Goal of the exercise: Copy the records that follow exactly as written, but not their pictures.
⁂
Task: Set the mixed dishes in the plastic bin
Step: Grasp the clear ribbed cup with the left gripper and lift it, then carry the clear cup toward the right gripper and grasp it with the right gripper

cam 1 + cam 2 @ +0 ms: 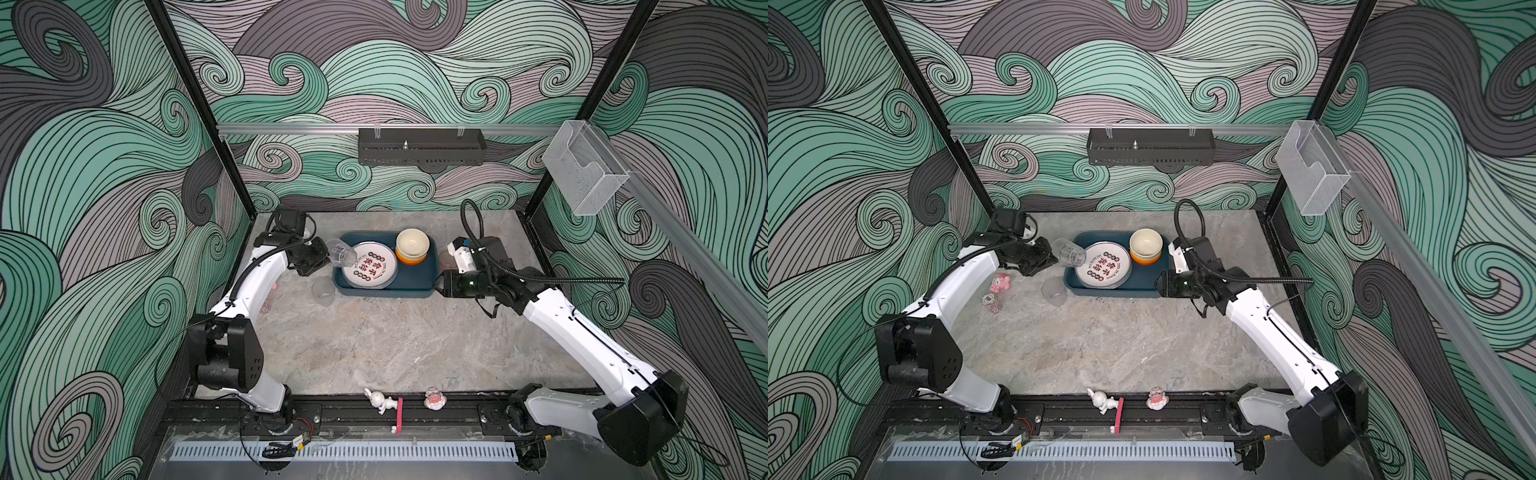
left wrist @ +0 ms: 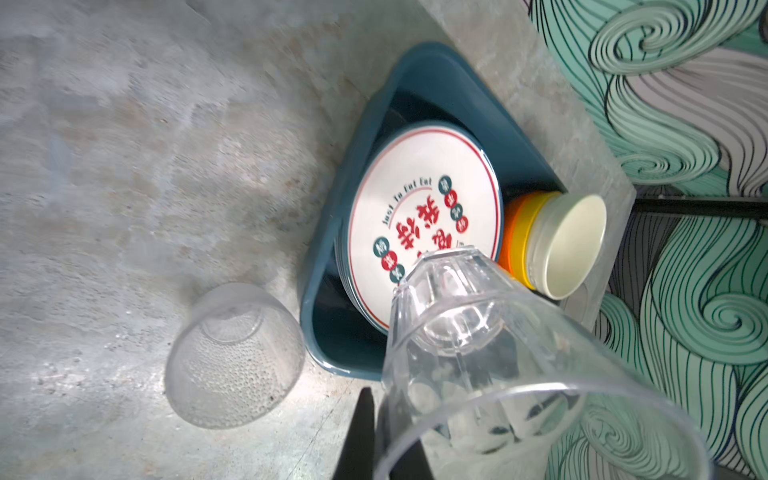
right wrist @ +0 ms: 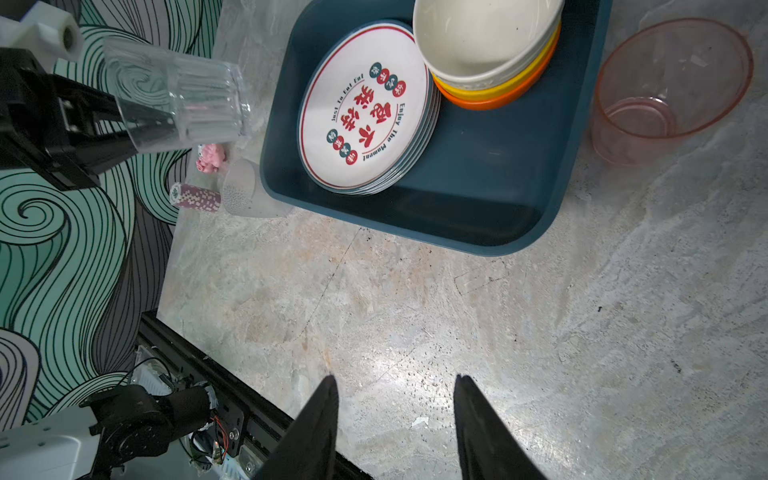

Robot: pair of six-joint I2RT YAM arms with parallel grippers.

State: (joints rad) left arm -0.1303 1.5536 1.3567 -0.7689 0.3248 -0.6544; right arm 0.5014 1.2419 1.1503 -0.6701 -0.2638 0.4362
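Note:
The dark teal plastic bin (image 1: 415, 279) (image 3: 478, 187) stands at the back middle of the table. In it lie a stack of white plates (image 1: 369, 266) (image 2: 419, 216) with red characters and a stack of cream, yellow and orange bowls (image 1: 412, 246) (image 3: 486, 45). My left gripper (image 1: 326, 257) (image 2: 380, 401) is shut on the wall of a clear glass (image 1: 341, 253) (image 2: 478, 345), tilted above the bin's left edge. A frosted glass (image 1: 323, 291) (image 2: 235, 353) stands on the table left of the bin. A pinkish glass (image 3: 669, 87) stands right of it. My right gripper (image 1: 440, 284) (image 3: 395, 386) hangs open and empty near the bin's right front corner.
A pink figurine (image 1: 1000, 282) and a stack of chips (image 1: 991, 300) lie under the left arm. Two small figurines (image 1: 380, 401) (image 1: 434, 399) sit on the front rail. A black metal tray (image 1: 422, 145) and a clear acrylic box (image 1: 582, 166) hang on the walls.

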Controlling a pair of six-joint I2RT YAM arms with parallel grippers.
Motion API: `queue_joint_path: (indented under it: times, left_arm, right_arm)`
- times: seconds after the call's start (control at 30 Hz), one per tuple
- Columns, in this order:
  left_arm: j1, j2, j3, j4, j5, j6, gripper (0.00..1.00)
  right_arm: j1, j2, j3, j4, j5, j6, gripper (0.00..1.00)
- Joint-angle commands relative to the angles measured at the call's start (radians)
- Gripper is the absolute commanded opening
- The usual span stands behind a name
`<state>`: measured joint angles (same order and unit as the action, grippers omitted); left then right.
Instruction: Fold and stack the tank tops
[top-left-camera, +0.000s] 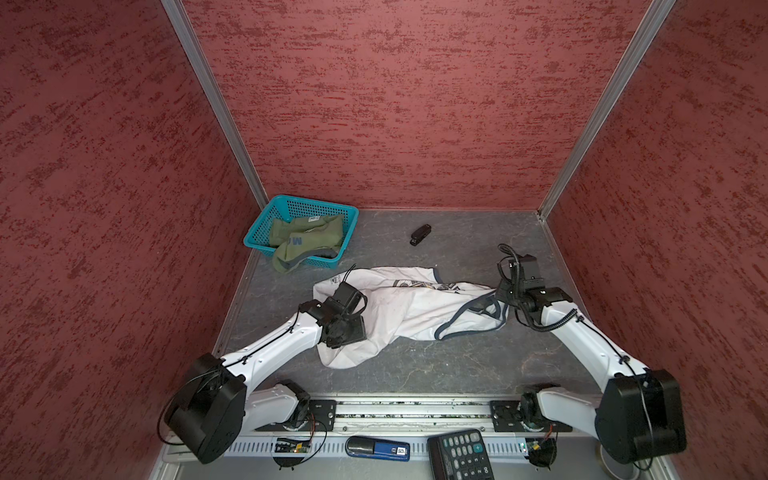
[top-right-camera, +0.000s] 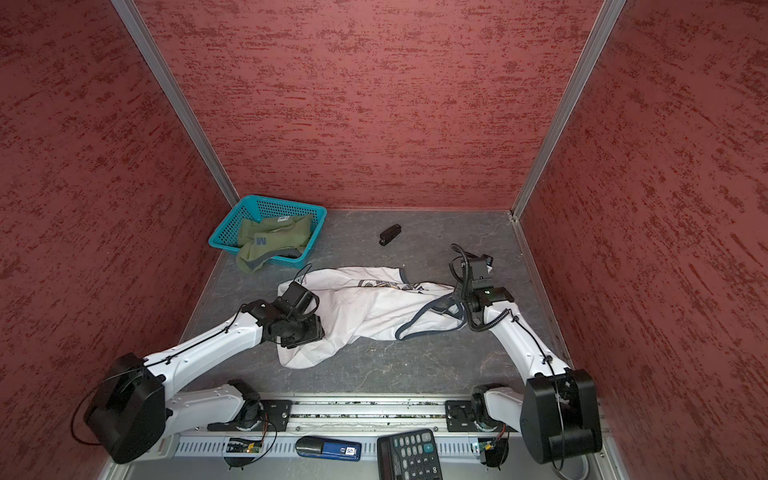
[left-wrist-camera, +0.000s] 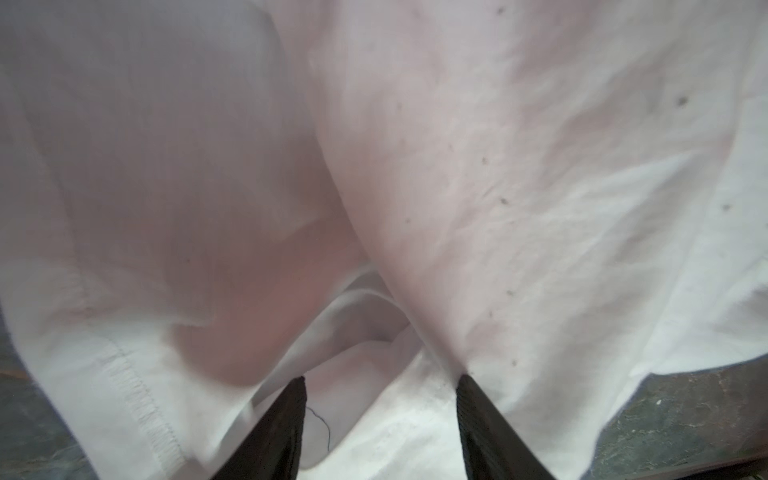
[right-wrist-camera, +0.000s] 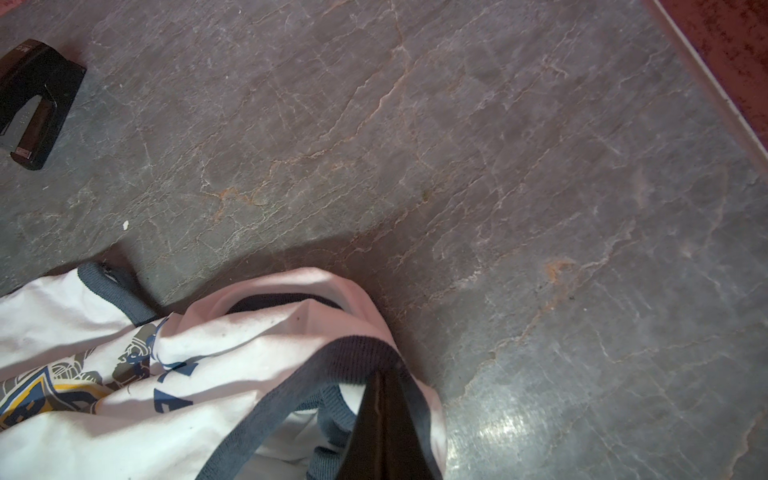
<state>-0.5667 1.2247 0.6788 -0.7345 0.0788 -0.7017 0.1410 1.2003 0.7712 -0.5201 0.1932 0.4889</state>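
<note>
A white tank top (top-left-camera: 411, 309) lies crumpled in the middle of the grey table, with dark grey-blue trim (top-left-camera: 465, 328) and a printed emblem (right-wrist-camera: 54, 390). An olive green tank top (top-left-camera: 305, 239) is bunched in the teal basket and spills over its near rim. My left gripper (left-wrist-camera: 382, 380) is open right over the white top's near-left part. White cloth lies between and under its black fingertips (left-wrist-camera: 291, 411). My right gripper (right-wrist-camera: 380, 376) is shut on the white top's dark trim strap (right-wrist-camera: 299, 390) at the garment's right end.
The teal basket (top-left-camera: 259, 226) stands at the back left corner. A black stapler (top-left-camera: 420, 235) lies on the table behind the white top. A calculator (top-left-camera: 459, 455) and a blue object (top-left-camera: 378, 449) rest on the front rail. Red walls close in three sides.
</note>
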Motion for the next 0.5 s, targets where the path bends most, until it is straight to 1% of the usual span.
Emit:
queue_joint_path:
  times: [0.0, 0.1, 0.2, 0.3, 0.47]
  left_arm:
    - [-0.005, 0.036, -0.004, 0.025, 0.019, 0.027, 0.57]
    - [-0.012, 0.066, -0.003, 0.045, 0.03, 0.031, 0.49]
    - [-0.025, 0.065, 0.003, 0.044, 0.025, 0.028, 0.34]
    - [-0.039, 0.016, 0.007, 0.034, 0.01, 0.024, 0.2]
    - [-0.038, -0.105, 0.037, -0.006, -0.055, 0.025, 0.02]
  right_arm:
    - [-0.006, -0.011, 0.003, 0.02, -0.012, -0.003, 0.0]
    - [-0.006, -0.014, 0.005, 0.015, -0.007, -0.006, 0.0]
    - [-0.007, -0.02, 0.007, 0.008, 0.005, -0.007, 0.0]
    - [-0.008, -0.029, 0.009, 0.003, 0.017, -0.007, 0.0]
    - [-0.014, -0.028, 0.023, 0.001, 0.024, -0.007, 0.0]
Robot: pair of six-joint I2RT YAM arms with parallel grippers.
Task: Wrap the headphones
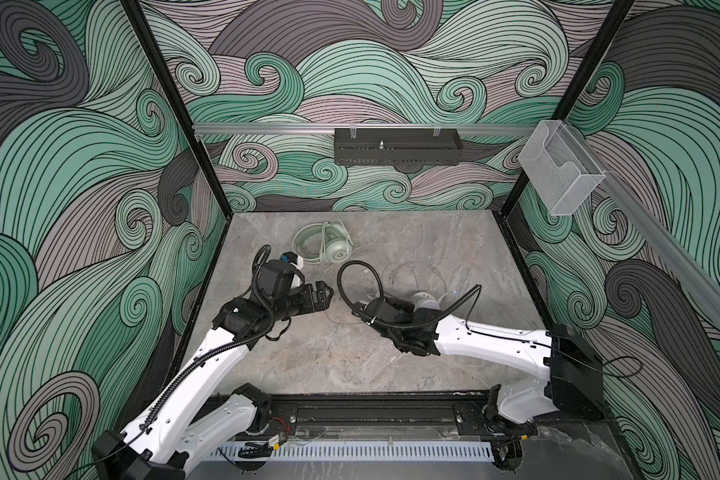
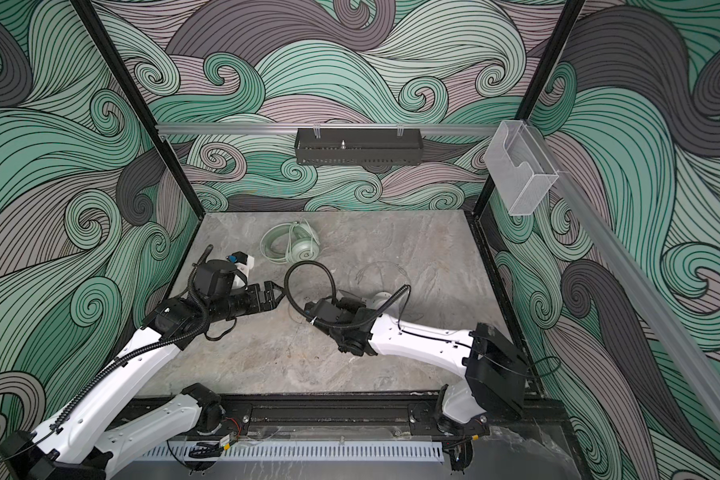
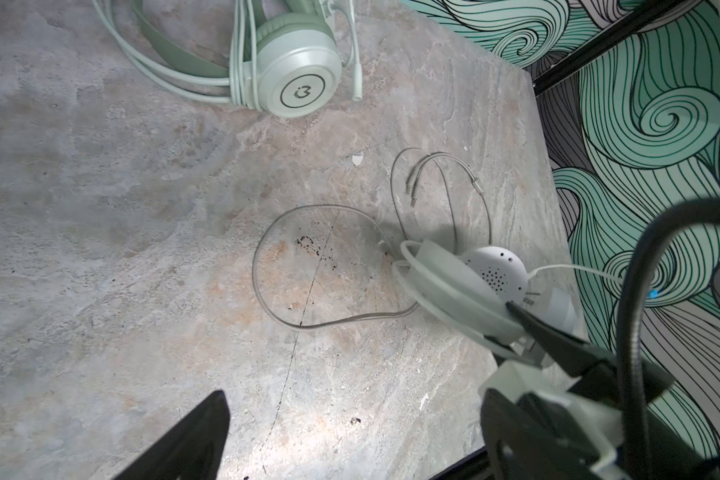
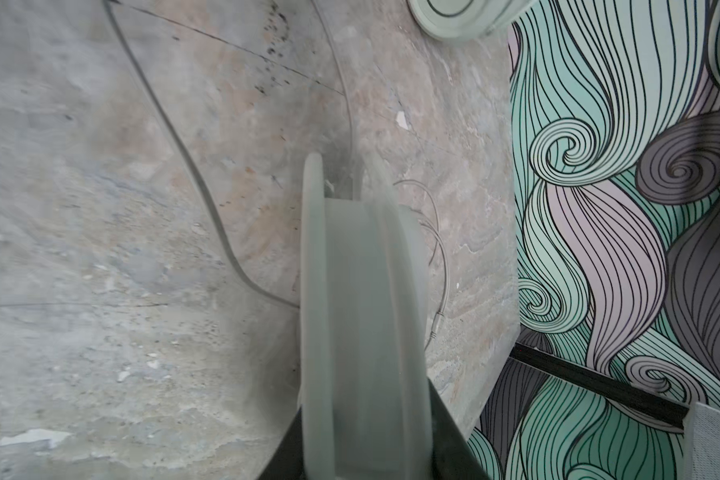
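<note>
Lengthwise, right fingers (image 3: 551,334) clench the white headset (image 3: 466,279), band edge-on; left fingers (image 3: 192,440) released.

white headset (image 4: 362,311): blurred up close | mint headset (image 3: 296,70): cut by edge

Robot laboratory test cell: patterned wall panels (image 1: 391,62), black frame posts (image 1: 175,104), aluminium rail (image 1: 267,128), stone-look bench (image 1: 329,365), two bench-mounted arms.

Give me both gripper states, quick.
Left gripper: open, holding nothing.
Right gripper: closed on the white headset.
</note>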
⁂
Your response:
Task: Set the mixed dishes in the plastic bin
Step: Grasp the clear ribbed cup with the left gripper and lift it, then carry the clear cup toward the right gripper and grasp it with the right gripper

cam 1 + cam 2 @ +0 ms: 
left wrist @ +0 ms: 
right wrist @ +0 ms: 

Robot: pair of six-joint I2RT YAM arms with parallel grippers.

State: (joints rad) left arm -0.1303 1.5536 1.3567 -0.7689 0.3248 -0.6544; right arm 0.5014 1.2419 1.1503 -0.6701 -0.2638 0.4362
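Note:
The dark teal plastic bin (image 1: 415, 279) (image 3: 478, 187) stands at the back middle of the table. In it lie a stack of white plates (image 1: 369, 266) (image 2: 419, 216) with red characters and a stack of cream, yellow and orange bowls (image 1: 412, 246) (image 3: 486, 45). My left gripper (image 1: 326, 257) (image 2: 380, 401) is shut on the wall of a clear glass (image 1: 341, 253) (image 2: 478, 345), tilted above the bin's left edge. A frosted glass (image 1: 323, 291) (image 2: 235, 353) stands on the table left of the bin. A pinkish glass (image 3: 669, 87) stands right of it. My right gripper (image 1: 440, 284) (image 3: 395, 386) hangs open and empty near the bin's right front corner.
A pink figurine (image 1: 1000, 282) and a stack of chips (image 1: 991, 300) lie under the left arm. Two small figurines (image 1: 380, 401) (image 1: 434, 399) sit on the front rail. A black metal tray (image 1: 422, 145) and a clear acrylic box (image 1: 582, 166) hang on the walls.
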
Controlling a pair of six-joint I2RT YAM arms with parallel grippers.
Motion API: `queue_joint_path: (indented under it: times, left_arm, right_arm)`
- times: seconds after the call's start (control at 30 Hz), one per tuple
- Columns, in this order:
  left_arm: j1, j2, j3, j4, j5, j6, gripper (0.00..1.00)
  right_arm: j1, j2, j3, j4, j5, j6, gripper (0.00..1.00)
- Joint-angle commands relative to the angles measured at the call's start (radians)
- Gripper is the absolute commanded opening
- The usual span stands behind a name
`<state>`: measured joint angles (same order and unit as the action, grippers omitted); left then right.
Instruction: Fold and stack the tank tops
[top-left-camera, +0.000s] 
[top-right-camera, +0.000s] 
[left-wrist-camera, +0.000s] 
[right-wrist-camera, +0.000s] 
<state>-0.5667 1.2247 0.6788 -0.7345 0.0788 -0.7017 0.1410 1.2003 0.7712 -0.5201 0.1932 0.4889</state>
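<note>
A white tank top (top-left-camera: 411, 309) lies crumpled in the middle of the grey table, with dark grey-blue trim (top-left-camera: 465, 328) and a printed emblem (right-wrist-camera: 54, 390). An olive green tank top (top-left-camera: 305, 239) is bunched in the teal basket and spills over its near rim. My left gripper (left-wrist-camera: 382, 380) is open right over the white top's near-left part. White cloth lies between and under its black fingertips (left-wrist-camera: 291, 411). My right gripper (right-wrist-camera: 380, 376) is shut on the white top's dark trim strap (right-wrist-camera: 299, 390) at the garment's right end.
The teal basket (top-left-camera: 259, 226) stands at the back left corner. A black stapler (top-left-camera: 420, 235) lies on the table behind the white top. A calculator (top-left-camera: 459, 455) and a blue object (top-left-camera: 378, 449) rest on the front rail. Red walls close in three sides.
</note>
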Motion for the next 0.5 s, targets where the path bends most, until it is straight to 1% of the usual span.
Emit:
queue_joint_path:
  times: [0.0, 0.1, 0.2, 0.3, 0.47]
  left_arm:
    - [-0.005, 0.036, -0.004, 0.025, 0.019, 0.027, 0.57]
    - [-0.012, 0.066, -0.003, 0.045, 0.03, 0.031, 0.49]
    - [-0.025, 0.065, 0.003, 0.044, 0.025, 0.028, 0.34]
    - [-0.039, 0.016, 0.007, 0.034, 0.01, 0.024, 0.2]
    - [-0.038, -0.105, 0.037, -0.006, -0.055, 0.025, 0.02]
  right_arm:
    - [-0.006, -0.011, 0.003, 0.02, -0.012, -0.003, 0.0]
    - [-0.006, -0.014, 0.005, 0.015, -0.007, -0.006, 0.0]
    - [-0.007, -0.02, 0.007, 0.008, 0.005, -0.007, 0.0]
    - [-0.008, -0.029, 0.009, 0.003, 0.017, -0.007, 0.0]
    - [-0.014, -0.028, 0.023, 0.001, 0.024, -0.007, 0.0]
Robot: pair of six-joint I2RT YAM arms with parallel grippers.
Task: Wrap the headphones
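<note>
Lengthwise, right fingers (image 3: 551,334) clench the white headset (image 3: 466,279), band edge-on; left fingers (image 3: 192,440) released.

white headset (image 4: 362,311): blurred up close | mint headset (image 3: 296,70): cut by edge

Robot laboratory test cell: patterned wall panels (image 1: 391,62), black frame posts (image 1: 175,104), aluminium rail (image 1: 267,128), stone-look bench (image 1: 329,365), two bench-mounted arms.

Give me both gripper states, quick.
Left gripper: open, holding nothing.
Right gripper: closed on the white headset.
</note>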

That completes the answer.